Material provided:
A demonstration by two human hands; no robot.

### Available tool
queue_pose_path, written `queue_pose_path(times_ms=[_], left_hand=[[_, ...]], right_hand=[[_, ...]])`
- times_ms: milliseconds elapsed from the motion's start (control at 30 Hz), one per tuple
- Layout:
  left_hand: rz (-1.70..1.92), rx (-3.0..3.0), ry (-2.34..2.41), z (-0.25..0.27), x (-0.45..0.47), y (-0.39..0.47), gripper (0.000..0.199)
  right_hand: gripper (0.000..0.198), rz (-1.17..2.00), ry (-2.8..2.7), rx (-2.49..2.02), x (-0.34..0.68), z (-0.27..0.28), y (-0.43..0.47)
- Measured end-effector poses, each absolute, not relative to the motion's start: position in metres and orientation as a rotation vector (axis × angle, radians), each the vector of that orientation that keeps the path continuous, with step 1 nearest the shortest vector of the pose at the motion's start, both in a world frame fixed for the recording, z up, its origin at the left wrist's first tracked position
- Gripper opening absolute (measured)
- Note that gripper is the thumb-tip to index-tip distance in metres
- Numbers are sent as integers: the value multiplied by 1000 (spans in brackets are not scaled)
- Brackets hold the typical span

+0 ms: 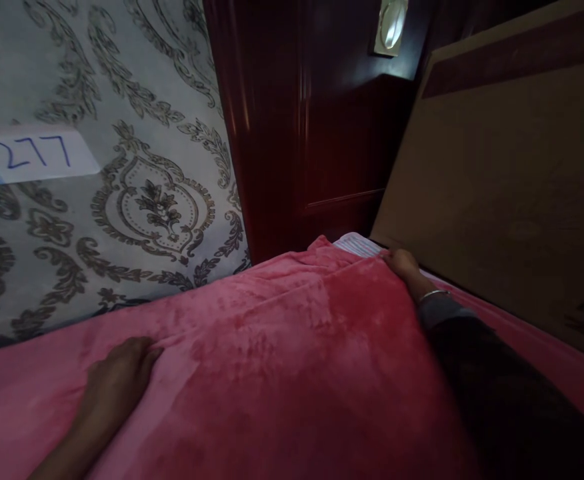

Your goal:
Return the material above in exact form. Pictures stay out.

Written reply:
A demonstration by two human hands; no robot.

### Available tool
queue_pose_path, written `queue_pose_path(times_ms=[_], left_hand=[[_, ...]], right_hand=[[_, ...]])`
- times_ms: milliseconds elapsed from the motion's start (control at 30 Hz), one per tuple
- Layout:
  left_hand: rz (-1.70..1.92), rx (-3.0..3.0), ry (-2.34..2.41), z (-0.25..0.27), x (-0.45..0.47), y (-0.39..0.47), gripper (0.000..0.199)
  right_hand: gripper (0.000..0.198), rz (-1.17..2.00), ry (-2.8..2.7), rx (-2.49..2.02), x (-0.34..0.68), z (-0.27..0.28), y (-0.43..0.47)
- Measured end-effector poses, each absolute, not relative to the motion's start: position in metres and orientation as a rotation vector (axis × angle, radians), each the vector of that orientation that keeps the path continuous, with step 1 nearest the shortest vector of the pose at the motion's start, both in a world frame fixed for the recording, z up, its origin at the left wrist's first tracked position
- Gripper opening absolute (measured)
- Note that gripper is the thumb-tip to index-tip distance in metres
- Numbers are sent as integers: the value multiplied by 1000 (spans in brackets are not scaled)
- Brackets hold the typical span

+0 ms: 

This output is now finished.